[Collected data entries]
################

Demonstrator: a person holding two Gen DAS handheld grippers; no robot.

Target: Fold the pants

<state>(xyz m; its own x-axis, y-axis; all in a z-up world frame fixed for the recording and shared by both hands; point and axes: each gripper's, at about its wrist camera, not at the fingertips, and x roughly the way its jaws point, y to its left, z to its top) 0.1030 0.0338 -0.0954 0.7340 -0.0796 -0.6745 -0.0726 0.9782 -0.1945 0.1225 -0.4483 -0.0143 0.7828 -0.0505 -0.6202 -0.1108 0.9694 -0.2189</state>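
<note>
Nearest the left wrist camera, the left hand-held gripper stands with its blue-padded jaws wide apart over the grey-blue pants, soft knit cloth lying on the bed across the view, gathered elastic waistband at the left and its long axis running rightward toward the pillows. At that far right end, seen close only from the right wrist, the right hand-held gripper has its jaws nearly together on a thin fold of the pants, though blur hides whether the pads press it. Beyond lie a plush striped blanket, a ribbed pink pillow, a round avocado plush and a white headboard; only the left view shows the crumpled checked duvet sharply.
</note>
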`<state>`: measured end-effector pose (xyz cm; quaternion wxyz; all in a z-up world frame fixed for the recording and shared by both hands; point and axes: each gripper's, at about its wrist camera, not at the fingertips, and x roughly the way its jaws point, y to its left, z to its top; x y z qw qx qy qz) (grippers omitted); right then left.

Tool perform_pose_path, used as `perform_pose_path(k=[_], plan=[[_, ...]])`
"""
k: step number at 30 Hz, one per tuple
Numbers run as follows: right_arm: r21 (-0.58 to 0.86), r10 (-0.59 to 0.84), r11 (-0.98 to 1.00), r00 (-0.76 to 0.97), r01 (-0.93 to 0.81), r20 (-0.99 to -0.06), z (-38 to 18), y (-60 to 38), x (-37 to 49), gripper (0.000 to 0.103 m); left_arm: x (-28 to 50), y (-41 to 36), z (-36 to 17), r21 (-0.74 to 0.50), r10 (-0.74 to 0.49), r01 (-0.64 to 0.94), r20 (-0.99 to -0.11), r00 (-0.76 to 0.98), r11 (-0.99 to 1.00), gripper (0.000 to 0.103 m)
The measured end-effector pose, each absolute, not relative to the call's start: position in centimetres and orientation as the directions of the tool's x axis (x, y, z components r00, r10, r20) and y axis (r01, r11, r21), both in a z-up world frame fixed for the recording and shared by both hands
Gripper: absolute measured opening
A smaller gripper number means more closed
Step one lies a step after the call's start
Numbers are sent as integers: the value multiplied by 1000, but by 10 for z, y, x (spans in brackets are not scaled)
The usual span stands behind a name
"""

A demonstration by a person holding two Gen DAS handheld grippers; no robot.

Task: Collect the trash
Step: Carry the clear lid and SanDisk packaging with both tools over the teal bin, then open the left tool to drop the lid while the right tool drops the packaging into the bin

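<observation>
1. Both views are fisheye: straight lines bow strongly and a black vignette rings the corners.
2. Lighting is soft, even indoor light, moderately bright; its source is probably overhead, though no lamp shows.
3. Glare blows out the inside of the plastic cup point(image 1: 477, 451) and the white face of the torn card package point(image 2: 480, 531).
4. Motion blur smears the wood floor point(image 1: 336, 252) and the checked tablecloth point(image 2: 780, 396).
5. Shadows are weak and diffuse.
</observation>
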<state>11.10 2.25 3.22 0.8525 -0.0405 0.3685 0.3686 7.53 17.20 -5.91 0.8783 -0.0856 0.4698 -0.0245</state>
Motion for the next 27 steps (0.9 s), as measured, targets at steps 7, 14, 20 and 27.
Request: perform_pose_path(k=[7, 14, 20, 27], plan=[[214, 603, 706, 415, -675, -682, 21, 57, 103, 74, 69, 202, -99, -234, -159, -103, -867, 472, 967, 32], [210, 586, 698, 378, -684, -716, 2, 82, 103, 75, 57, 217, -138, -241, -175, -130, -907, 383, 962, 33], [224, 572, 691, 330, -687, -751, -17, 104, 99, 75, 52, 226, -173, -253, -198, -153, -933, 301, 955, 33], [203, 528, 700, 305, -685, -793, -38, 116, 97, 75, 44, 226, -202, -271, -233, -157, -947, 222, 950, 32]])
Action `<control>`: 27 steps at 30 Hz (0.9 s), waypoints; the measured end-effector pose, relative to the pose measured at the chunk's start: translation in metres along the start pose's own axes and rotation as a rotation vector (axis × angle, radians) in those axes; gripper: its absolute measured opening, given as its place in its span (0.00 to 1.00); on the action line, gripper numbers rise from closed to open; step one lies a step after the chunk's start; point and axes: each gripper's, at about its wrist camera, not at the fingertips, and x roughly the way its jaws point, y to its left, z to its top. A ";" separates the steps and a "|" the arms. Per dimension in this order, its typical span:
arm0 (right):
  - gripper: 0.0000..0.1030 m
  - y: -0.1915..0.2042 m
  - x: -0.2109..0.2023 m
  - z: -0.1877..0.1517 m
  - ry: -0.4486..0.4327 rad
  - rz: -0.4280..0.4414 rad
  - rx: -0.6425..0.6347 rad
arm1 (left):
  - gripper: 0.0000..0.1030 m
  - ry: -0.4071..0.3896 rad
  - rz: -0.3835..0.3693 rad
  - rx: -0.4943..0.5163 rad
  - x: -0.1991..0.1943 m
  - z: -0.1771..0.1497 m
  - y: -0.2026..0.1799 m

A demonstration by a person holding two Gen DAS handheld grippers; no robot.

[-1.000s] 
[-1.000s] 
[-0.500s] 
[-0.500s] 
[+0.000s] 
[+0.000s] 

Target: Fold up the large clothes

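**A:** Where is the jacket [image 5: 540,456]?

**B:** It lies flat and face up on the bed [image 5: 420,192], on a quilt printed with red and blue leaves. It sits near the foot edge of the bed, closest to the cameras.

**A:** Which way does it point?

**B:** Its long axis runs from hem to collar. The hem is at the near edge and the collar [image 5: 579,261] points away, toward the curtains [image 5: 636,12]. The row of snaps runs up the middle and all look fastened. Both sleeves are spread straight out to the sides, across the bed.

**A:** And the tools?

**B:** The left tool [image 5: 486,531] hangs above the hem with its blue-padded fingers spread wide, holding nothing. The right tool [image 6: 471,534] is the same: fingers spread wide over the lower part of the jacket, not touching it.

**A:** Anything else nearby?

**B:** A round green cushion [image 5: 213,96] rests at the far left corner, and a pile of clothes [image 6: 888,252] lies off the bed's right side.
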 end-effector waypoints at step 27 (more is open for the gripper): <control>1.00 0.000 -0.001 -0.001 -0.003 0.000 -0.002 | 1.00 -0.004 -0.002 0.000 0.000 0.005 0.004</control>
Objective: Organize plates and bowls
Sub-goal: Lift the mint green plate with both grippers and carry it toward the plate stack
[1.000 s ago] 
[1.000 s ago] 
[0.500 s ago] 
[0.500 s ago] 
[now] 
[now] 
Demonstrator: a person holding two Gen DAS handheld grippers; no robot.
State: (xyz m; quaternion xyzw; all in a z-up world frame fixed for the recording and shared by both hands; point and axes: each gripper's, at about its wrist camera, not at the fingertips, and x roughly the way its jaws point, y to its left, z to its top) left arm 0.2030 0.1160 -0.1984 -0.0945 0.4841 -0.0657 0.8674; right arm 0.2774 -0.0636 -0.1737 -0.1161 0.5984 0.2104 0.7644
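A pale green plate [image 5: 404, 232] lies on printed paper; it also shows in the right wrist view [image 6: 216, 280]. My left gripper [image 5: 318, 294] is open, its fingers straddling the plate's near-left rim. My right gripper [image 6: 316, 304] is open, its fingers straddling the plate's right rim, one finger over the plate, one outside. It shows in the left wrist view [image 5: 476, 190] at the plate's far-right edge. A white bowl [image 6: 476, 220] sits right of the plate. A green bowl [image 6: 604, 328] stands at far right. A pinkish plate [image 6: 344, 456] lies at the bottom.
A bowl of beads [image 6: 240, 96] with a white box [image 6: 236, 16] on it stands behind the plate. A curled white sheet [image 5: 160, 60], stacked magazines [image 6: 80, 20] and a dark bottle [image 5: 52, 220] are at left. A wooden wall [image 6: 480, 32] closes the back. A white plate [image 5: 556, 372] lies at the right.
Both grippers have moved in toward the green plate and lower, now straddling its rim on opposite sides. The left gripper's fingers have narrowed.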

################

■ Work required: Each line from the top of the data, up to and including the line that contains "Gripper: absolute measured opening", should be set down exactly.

■ Solution for this exercise:
Demonstrator: a person holding two Gen DAS handheld grippers; no robot.

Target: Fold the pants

<state>(xyz m; its own x-axis, y-axis; all in a z-up world frame fixed for the recording and shared by both hands; point and axes: each gripper's, at about its wrist camera, not at the fingertips, and x roughly the way its jaws point, y to its left, z to its top) 0.1030 0.0338 -0.0954 0.7340 -0.0796 -0.6745 -0.0726 0.9782 -0.1945 0.1225 -0.4483 -0.0143 0.7828 -0.0505 -0.6202 -0.1108 0.9694 -0.2189</state>
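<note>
Nearest the left wrist camera, the left hand-held gripper stands with its blue-padded jaws wide apart over the grey-blue pants, soft knit cloth lying on the bed across the view, gathered elastic waistband at the left and its long axis running rightward toward the pillows. At that far right end, seen close only from the right wrist, the right hand-held gripper has its jaws nearly together on a thin fold of the pants, though blur hides whether the pads press it. Beyond lie a plush striped blanket, a ribbed pink pillow, a round avocado plush and a white headboard; only the left view shows the crumpled checked duvet sharply.
</note>
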`<state>`: measured end-effector pose (xyz cm; quaternion wxyz; all in a z-up world frame fixed for the recording and shared by both hands; point and axes: each gripper's, at about its wrist camera, not at the fingertips, and x roughly the way its jaws point, y to its left, z to its top; x y z qw qx qy qz) (grippers omitted); right then left.

Tool perform_pose_path, used as `perform_pose_path(k=[_], plan=[[_, ...]])`
"""
k: step number at 30 Hz, one per tuple
Numbers run as follows: right_arm: r21 (-0.58 to 0.86), r10 (-0.59 to 0.84), r11 (-0.98 to 1.00), r00 (-0.76 to 0.97), r01 (-0.93 to 0.81), r20 (-0.99 to -0.06), z (-38 to 18), y (-60 to 38), x (-37 to 49), gripper (0.000 to 0.103 m); left_arm: x (-28 to 50), y (-41 to 36), z (-36 to 17), r21 (-0.74 to 0.50), r10 (-0.74 to 0.49), r01 (-0.64 to 0.94), r20 (-0.99 to -0.11), r00 (-0.76 to 0.98), r11 (-0.99 to 1.00), gripper (0.000 to 0.103 m)
The measured end-effector pose, each absolute, not relative to the call's start: position in centimetres and orientation as the directions of the tool's x axis (x, y, z components r00, r10, r20) and y axis (r01, r11, r21), both in a z-up world frame fixed for the recording and shared by both hands
Gripper: absolute measured opening

Output is finished, and nothing else is required.